Sabía que “eso” estaba allí. El aroma era abrumador, inequívoco.
Miré a Vika, y de pronto pareció que también ella lo sabía, y los ojos se le abrieron horrorizados, y se puso de rodillas, cubriéndose el rostro con las manos como para protegerse, y se estremeció y de pronto emitió un grito salvaje y terrible de miedo abyecto.
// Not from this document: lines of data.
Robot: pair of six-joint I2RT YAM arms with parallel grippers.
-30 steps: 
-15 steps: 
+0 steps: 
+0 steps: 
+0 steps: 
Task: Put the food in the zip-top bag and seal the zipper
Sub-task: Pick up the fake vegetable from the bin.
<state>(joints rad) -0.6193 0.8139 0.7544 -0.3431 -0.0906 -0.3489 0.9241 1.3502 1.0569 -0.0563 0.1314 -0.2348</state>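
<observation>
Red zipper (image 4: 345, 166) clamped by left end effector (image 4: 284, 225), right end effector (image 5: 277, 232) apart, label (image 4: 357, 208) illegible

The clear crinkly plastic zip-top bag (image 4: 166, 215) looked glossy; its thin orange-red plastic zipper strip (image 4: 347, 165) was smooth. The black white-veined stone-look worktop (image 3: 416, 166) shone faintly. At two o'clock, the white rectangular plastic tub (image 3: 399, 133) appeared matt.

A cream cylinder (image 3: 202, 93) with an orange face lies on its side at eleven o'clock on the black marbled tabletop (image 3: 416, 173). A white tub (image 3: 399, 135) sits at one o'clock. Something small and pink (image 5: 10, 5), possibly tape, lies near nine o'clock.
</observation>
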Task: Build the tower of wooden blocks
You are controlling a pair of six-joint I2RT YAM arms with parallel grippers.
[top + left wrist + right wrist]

Desenfundé la espada y me volví.
Estaba allí, de pie en el umbral.
A su modo era muy hermoso, dorado y alto, más alto que yo, enmarcado por el portal macizo. No tenía más de una yarda de ancho, pero la cabeza tocaba casi el borde superior del portal y yo calculaba que debía medir casi seis metros de altura.
Tenía seis piernas y una cabeza como un globo dorado, con ojos que parecían grandes discos luminosos. Las dos patas delanteras, equilibradas y alertas, se elevaban delicadamente frente al cuerpo. Las mandíbulas se abrieron y cerraron una vez. Se movía lateralmente.
De la cabeza salían dos apéndices frágiles y articulados, largos y cubiertos con temblorosos hilos dorados. Esos dos apéndices, como ojos, barrieron una vez la habitación y después parecieron concentrarse en mí.
Se curvaron en mi dirección como delicadas pinzas doradas, y cada uno de los innumerables hilos de oro de los apéndices se enderezaban y apuntaban hacia mí como una aguja estremecida.